Deep learning models have become central to modern AI applications, requiring extensive computational and data resources for training. The models, once developed, contain intellectual properties that need protection from theft and unauthorized usage. Despite existing legal frameworks, technical means are critical for authenticating ownership due to the ease with which models can be copied and deployed elsewhere. Previous approaches for embedding watermarks in DNNs exhibited vulnerabilities, such as susceptibility to evasion attacks or failure to conclusively associate models with their creators.

Proposed Framework

The researchers propose a blind-watermark based IPP framework that aims to meet multiple critical requirements, including security, undetectability, robustness, and the ability to associate a model with its legitimate owner. The framework consists of:

  • Encoder: Generates watermarked samples indistinguishable from ordinary samples. Its design ensures the watermark is embedded subtly, avoiding detectable patterns that adversaries could exploit.
  • Discriminator: Operates in tandem with the encoder, helping refine watermark generation to ensure transparency and robustness against detection.
  • Host DNN: The watermark is ingrained in the model, allowing owners to verify model ownership via specific queries that result in predefined outputs.

Evaluation

The proposed watermarking strategy was evaluated on two benchmark datasets—MNIST and CIFAR-10—across 15 DNN architectures. Results demonstrated that embedded watermarks did not adversely affect model accuracy on primary tasks, with negligible performance loss observed. Furthermore, the framework effectively verified model ownership while resisting several attack vectors, such as evasion attacks and fraudulent ownership claims.

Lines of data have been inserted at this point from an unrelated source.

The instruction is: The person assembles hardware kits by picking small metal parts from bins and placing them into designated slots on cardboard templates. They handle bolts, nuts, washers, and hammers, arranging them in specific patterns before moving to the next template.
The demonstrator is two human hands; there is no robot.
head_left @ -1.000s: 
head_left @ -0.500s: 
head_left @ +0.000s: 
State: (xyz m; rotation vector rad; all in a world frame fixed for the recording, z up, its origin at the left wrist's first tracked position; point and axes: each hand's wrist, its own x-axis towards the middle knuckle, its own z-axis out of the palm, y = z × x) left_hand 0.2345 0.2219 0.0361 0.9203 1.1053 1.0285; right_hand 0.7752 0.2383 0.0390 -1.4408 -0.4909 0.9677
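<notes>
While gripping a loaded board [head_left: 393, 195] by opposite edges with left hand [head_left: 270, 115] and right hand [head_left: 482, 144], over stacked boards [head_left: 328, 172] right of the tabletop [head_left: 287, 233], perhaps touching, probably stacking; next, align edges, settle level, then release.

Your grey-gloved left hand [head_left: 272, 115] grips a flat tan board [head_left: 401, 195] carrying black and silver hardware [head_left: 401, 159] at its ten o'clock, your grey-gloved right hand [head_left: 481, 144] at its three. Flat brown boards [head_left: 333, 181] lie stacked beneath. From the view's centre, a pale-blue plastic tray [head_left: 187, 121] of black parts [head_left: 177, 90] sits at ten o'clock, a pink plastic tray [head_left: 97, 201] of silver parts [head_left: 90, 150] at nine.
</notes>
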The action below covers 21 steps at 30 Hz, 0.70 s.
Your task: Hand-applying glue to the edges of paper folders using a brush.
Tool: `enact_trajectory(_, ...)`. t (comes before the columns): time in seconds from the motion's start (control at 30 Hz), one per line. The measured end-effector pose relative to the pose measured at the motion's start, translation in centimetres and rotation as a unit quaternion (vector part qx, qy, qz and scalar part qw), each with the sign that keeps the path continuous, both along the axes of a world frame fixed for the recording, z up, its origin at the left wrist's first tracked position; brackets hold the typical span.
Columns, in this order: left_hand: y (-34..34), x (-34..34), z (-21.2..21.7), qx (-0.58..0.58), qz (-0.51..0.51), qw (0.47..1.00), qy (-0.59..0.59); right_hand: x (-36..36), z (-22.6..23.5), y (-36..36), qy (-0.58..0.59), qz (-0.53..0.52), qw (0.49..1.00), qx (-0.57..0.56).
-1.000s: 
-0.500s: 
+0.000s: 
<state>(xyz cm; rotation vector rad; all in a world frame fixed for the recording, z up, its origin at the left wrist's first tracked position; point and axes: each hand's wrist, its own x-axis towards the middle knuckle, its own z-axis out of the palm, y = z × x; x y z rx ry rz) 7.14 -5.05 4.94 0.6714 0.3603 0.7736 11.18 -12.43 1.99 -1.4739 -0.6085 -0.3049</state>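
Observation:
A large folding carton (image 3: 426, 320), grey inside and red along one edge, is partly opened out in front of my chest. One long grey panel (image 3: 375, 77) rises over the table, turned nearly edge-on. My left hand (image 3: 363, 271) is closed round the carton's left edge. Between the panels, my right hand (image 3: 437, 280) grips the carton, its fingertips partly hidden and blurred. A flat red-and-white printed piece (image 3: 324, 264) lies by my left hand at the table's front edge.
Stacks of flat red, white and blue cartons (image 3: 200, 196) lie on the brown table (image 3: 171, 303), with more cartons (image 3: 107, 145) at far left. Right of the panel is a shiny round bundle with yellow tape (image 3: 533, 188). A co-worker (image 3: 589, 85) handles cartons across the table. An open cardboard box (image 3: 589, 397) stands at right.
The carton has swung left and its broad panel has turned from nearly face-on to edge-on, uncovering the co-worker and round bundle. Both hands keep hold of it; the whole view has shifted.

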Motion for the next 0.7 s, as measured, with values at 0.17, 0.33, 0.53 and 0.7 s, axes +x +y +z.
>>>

Security and Functionality Advantages

The framework exhibits notable security properties. It achieves a high level of stealth against evasion attacks, which are designed to bypass watermark detection by altering query samples. Additionally, the associated encoder's watermark logic ensures that only genuine owners possessing the original encoder can replicate watermark embedding, posing a significant challenge to potential counterfeiters.

Theoretical and Practical Implications

From a theoretical perspective, this work extends the applicability of watermarking techniques to DNNs, which inherently possess more complex structures than conventional digital media. Practically, its robust watermarking offers a reliable mechanism for stakeholders to ensure proprietary control over their AI models, a crucial factor in industrial settings where models represent competitive advantages and significant financial investments.

Future Directions and Conclusions

The research sets the foundation for further explorations into advanced security mechanisms within machine learning. Future work might extend the framework to other architectures, such as recurrent neural networks, and explore the adaptability of the framework to additional adversarial settings in AI infrastructure. Through these developments, IP protection for AI models can be continually enhanced, reinforcing trust and security in AI deployments.

In summary, the blind-watermark based framework presents a significant advancement in protecting the intellectual assets tied to DNNs, thereby addressing pressing concerns over model security and ownership verification.